Женщина с пятью паспортами. Повесть об удивительной судьбе - Татьяна Илларионовна Меттерних
Шрифт:
Интервал:
Закладка:
Ирма, лошадь вороной масти из Кёнигсварта, запряжённая в повозку, восстановленную из частей, хранившихся в сарае Йоганнисберга, служила нам главным транспортным средством. Но Ирма никогда не могла привыкнуть к грохоту проезжающих мимо американских танковых дивизий. Я держала поводья, а Павел изо всех сил держал лошадь за трензель и этим препятствовал ей вставать на дыбы, так мы и держали ее, пока проезжали мимо нас грохочущие чудовища.
Хотя не было никакого движения гражданского транспорта и никакой дорожной полиции, немецкие эрзац-полицейские под присмотром полиции союзников пытались наводить порядок. Однажды мы были задержаны на перекрестке одним из таких добровольных блюстителей порядка: «Вы должны немедленно…» – фразу он не смог закончить. «Я не должен больше ничего!» – закричал Павел гневно, давая выход годами подавляемым чувствам. Мы поехали дальше, а эрзац-жандарм, озадаченный, остался стоять на обочине дороги.

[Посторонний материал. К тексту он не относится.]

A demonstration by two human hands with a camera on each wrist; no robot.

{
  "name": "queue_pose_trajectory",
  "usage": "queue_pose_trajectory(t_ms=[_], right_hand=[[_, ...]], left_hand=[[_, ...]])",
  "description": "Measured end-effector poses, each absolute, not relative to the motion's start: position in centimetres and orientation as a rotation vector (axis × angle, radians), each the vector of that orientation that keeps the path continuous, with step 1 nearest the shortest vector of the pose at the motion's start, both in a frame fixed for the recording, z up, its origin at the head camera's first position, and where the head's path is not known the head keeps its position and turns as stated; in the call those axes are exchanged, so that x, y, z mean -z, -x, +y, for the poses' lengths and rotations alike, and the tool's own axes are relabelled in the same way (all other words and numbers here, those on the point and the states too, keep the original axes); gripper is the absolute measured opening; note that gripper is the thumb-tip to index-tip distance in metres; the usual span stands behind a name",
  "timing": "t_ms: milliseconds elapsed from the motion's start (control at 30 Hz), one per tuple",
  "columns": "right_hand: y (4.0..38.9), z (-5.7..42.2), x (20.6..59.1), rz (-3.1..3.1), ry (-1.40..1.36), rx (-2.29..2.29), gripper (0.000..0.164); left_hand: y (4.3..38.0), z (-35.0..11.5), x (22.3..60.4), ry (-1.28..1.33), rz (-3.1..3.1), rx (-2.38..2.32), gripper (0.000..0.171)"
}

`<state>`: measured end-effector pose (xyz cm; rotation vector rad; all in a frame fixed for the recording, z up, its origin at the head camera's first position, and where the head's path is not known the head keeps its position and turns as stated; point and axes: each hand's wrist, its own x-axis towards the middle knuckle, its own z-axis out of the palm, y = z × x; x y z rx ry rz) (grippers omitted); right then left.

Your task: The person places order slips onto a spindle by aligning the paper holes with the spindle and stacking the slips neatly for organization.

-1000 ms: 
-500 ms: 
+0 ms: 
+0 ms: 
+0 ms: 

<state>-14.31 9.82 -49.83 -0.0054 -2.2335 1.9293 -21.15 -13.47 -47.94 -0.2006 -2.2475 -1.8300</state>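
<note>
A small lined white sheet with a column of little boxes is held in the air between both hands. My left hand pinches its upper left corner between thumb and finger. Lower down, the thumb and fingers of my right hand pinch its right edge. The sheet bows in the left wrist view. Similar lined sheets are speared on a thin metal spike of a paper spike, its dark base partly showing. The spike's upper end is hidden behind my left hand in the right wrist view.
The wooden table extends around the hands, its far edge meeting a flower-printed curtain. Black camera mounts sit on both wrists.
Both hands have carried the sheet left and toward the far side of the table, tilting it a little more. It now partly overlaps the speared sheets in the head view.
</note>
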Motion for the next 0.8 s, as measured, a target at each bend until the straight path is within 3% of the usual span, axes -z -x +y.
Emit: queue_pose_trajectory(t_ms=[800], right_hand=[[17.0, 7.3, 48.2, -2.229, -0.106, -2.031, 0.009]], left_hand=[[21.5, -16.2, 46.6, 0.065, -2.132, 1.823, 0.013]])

Прошли слухи, что оккупационные власти хотят не только запретить музыку и оперы Вагнера, но и серьёзно обдумывают, не превратить ли Германию в сельскохозяйственную зону, что было бы равносильно намерению заставить рыбу гулять по земле. Более разумное решение, однако, возобладало, и эти, как и другие подобные, идеи были навсегда оставлены.
В своё время Меттерних независимо от того, выигрывались или проигрывались войны, делал основой своей политики восстановление и сохранение Франции. Дело было не только в его симпатии к этой стране: он ясно видел, что Европа без Франции никогда не достигнет жизнеспособного равновесия сил. Кажется, что в истории все время наступает определенная симметрия событий, как и сейчас, когда союзники стояли перед опустошительной реальностью полного разрушения Германии, они вынуждены были думать об устранении создавшегося вакуума. Американцы были первыми, кто отказались от намеченного намерения. Как проявляя личную инициативу, так и оказывая официальную помощь, они изо всех сил начали работать над тем, чтобы помочь поверженному противнику встать на ноги.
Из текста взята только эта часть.